Os terremotos, que atingiram magnitudes de 7,2 e 7,5 na escala Richter, provocaram o colapso de edifícios e deixaram muitas pessoas presas sob os escombros. Residentes da área metropolitana de Caracas relataram momentos de pânico e desespero ao vivenciarem os tremores.
Maria Gonzalez, de 52 anos, estava em casa quando a estrutura começou a tremer. “Achei que era o vento, mas quando vi que o mundo lá fora também balançava, corri para a porta e comecei a rezar”, contou. Apesar de sua casa ter permanecido intacta, optou por passar a noite na Praça Altamira, uma área aberta no centro da cidade, para se sentir mais segura.
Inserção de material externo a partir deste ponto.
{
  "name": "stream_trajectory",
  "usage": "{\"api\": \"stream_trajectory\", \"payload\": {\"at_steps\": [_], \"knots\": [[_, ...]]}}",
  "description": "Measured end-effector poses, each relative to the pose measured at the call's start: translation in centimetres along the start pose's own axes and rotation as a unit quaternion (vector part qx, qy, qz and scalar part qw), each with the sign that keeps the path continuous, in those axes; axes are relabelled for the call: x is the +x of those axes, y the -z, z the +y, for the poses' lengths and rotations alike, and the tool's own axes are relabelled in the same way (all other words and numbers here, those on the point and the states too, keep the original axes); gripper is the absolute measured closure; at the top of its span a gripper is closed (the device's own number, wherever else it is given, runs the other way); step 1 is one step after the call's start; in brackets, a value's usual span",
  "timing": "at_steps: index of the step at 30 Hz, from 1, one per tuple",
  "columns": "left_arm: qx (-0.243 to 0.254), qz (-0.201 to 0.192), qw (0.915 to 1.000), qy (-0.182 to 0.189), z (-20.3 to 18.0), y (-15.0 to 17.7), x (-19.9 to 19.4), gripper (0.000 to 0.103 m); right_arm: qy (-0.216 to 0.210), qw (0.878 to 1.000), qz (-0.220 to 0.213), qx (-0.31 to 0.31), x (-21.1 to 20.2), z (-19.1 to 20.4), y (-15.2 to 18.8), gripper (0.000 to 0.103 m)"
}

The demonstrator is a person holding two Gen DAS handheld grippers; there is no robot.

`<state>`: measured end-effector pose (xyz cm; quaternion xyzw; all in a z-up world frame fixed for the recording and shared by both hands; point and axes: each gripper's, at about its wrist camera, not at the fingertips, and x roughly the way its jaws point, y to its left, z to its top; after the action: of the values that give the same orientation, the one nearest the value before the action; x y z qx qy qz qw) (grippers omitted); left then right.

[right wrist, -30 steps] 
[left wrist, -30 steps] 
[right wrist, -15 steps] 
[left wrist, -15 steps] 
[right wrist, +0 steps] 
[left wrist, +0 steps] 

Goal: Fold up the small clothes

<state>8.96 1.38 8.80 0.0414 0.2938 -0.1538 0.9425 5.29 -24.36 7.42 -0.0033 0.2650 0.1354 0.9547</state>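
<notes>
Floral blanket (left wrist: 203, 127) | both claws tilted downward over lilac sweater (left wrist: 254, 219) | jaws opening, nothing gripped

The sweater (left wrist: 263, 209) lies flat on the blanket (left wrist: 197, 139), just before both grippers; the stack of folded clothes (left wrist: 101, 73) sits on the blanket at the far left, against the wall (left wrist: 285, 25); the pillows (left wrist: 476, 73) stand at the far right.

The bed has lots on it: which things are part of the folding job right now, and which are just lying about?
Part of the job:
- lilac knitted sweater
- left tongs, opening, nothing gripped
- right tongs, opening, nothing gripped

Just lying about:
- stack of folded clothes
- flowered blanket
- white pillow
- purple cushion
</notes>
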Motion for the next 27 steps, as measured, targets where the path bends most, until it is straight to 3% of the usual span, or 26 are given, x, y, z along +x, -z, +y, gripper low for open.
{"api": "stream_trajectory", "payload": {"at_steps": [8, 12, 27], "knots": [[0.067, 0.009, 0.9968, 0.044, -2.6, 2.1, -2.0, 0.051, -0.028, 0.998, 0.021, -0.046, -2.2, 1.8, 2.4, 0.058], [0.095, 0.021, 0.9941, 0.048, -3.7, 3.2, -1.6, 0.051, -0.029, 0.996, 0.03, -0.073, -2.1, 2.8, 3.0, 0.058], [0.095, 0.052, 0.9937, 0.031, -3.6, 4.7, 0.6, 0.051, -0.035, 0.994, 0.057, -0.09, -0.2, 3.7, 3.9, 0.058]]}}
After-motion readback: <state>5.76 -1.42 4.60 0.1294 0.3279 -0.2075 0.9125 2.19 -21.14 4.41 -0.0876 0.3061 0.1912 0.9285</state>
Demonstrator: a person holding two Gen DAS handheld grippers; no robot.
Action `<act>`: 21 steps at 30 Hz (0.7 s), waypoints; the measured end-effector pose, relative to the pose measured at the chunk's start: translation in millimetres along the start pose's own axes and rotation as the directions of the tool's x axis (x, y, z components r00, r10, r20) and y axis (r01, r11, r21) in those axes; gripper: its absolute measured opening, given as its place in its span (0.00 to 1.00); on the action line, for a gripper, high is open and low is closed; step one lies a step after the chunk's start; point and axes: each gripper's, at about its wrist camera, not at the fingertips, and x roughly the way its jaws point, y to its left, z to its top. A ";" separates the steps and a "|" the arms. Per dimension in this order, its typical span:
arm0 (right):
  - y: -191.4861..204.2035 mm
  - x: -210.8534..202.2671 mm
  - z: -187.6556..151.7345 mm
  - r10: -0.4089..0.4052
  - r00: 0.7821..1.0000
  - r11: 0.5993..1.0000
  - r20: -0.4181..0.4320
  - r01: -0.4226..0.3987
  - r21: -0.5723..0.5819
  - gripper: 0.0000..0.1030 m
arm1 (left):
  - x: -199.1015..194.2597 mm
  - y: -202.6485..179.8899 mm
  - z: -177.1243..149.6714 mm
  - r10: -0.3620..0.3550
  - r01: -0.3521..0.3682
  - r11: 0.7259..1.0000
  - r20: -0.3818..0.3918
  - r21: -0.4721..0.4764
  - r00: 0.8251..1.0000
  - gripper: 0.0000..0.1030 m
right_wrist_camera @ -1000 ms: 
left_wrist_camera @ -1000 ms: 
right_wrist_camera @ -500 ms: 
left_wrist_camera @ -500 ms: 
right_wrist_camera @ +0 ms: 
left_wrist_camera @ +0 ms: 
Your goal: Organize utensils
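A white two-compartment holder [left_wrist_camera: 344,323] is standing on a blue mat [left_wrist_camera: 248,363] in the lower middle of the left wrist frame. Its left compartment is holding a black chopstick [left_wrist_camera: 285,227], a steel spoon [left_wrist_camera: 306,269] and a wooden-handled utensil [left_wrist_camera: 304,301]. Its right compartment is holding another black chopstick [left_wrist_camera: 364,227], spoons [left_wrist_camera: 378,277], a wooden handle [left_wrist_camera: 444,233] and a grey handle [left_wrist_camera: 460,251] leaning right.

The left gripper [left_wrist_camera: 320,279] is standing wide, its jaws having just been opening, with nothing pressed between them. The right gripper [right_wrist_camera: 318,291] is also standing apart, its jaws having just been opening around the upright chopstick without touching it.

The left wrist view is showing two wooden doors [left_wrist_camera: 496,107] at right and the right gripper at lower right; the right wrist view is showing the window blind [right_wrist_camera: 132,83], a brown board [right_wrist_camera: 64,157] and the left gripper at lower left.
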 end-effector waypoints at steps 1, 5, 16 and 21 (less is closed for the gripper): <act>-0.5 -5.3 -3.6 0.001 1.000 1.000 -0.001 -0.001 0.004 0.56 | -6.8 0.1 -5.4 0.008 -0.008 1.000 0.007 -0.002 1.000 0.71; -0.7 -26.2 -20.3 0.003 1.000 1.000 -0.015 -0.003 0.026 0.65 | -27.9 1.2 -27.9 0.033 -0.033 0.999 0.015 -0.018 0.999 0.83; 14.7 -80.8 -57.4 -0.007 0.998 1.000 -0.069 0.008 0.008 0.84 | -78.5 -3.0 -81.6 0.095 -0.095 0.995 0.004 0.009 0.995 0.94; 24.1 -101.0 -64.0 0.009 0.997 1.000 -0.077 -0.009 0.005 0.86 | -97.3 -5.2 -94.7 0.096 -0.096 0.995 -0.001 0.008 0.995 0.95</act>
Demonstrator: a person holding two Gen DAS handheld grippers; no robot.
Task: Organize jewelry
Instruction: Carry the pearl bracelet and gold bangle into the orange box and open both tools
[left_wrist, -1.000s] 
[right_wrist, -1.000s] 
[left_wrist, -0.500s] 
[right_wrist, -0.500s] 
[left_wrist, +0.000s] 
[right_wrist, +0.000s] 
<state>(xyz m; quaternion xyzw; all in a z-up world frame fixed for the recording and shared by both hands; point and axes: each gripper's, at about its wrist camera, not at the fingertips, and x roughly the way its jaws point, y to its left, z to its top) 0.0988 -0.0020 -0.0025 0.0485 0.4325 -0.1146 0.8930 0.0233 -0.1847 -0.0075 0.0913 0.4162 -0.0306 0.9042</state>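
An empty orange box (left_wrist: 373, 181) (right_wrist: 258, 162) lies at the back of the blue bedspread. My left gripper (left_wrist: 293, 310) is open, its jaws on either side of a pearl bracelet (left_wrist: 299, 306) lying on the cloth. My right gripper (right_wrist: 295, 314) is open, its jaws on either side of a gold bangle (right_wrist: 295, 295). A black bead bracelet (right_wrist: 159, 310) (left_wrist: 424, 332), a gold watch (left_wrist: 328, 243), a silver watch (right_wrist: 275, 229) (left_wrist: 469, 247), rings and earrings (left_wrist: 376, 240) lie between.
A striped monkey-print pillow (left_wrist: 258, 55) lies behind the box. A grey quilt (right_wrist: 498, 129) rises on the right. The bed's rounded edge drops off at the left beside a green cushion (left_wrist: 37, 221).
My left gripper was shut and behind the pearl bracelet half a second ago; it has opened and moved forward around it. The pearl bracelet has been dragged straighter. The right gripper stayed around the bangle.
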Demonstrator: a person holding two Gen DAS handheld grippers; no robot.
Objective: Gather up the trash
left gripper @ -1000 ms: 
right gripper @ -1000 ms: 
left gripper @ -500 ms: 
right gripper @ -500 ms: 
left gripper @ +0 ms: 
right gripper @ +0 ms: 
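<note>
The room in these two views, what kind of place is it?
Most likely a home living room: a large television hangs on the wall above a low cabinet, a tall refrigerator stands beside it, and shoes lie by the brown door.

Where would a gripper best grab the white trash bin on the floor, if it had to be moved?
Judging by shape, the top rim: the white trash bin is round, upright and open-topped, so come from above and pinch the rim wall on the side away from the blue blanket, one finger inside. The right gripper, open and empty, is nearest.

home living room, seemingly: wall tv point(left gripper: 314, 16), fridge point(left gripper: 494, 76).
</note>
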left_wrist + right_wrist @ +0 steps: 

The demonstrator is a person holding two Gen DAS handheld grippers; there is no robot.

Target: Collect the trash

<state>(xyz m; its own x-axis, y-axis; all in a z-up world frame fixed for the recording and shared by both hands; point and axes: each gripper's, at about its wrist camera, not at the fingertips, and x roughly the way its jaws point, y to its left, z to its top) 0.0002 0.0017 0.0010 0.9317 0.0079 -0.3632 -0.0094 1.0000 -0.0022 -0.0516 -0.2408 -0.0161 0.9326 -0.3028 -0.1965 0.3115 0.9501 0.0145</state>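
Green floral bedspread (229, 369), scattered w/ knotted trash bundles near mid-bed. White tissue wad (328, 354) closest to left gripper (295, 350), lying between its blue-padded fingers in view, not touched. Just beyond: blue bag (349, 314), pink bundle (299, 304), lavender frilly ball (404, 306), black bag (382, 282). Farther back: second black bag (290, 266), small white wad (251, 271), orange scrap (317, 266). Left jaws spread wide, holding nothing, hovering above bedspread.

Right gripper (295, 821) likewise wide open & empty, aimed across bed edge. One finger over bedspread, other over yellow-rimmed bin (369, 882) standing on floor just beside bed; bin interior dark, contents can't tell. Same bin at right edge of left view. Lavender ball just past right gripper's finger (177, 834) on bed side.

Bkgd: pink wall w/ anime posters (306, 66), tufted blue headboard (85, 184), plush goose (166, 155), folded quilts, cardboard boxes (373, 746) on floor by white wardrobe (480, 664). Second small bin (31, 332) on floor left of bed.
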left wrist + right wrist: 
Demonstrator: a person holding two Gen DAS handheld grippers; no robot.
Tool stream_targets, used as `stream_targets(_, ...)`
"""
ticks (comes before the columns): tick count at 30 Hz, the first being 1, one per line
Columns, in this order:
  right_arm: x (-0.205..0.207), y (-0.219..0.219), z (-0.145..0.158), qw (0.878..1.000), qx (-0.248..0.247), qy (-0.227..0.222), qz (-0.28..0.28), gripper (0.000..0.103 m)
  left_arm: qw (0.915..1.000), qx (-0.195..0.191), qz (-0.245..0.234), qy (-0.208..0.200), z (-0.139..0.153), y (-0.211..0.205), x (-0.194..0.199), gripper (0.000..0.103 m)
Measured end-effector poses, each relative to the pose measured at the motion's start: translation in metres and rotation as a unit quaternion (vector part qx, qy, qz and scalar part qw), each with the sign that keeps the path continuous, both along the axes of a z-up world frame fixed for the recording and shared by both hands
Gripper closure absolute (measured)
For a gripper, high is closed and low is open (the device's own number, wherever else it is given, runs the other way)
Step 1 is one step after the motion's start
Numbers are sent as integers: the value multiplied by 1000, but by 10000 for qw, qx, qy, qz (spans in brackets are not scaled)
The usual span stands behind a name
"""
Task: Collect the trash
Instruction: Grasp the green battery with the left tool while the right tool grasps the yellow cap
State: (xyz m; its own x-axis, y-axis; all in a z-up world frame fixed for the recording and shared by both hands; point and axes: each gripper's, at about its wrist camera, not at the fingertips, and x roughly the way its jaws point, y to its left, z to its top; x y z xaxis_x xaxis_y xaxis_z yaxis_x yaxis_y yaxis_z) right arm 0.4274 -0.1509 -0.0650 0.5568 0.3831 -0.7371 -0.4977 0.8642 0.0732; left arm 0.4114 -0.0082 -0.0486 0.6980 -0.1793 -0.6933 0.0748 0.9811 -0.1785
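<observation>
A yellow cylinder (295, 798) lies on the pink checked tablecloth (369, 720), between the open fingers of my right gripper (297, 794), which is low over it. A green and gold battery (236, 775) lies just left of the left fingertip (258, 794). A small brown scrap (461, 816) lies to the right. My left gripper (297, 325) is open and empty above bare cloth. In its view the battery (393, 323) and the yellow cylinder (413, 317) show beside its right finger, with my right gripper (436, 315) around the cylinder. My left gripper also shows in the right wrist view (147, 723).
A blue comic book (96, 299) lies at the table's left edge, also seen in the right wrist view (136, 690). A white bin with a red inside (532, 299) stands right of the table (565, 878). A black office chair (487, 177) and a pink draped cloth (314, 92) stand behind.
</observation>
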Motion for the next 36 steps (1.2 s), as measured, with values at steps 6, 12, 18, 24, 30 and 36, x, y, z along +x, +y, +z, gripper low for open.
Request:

A situação foi igualmente angustiante para Alejandro San Cristobal, de 60 anos, que estava caminhando na Rua Sucre. “Me joguei no meio da rua, tentando me afastar dos prédios. O barulho era ensurdecedor, como o de uma locomotiva”, lembrou.
Eunice Arias, de 45 anos, estava voltando para casa quando sentiu o tremor. “Foi aterrorizante — a vibração dos edifícios e o ruído das colunas eram realmente assustadores”, afirmou, destacando que as experiências anteriores com terremotos não se comparavam a essa sequência de tremores.
A cidade de Caracas permanece em estado de choque, com muitos moradores dormindo em praças públicas e outros tentando retomar suas rotinas. Regiões como Altamira, Los Palos Grandes e El Paraíso enfrentam a devastação, com diversas famílias perdendo suas casas.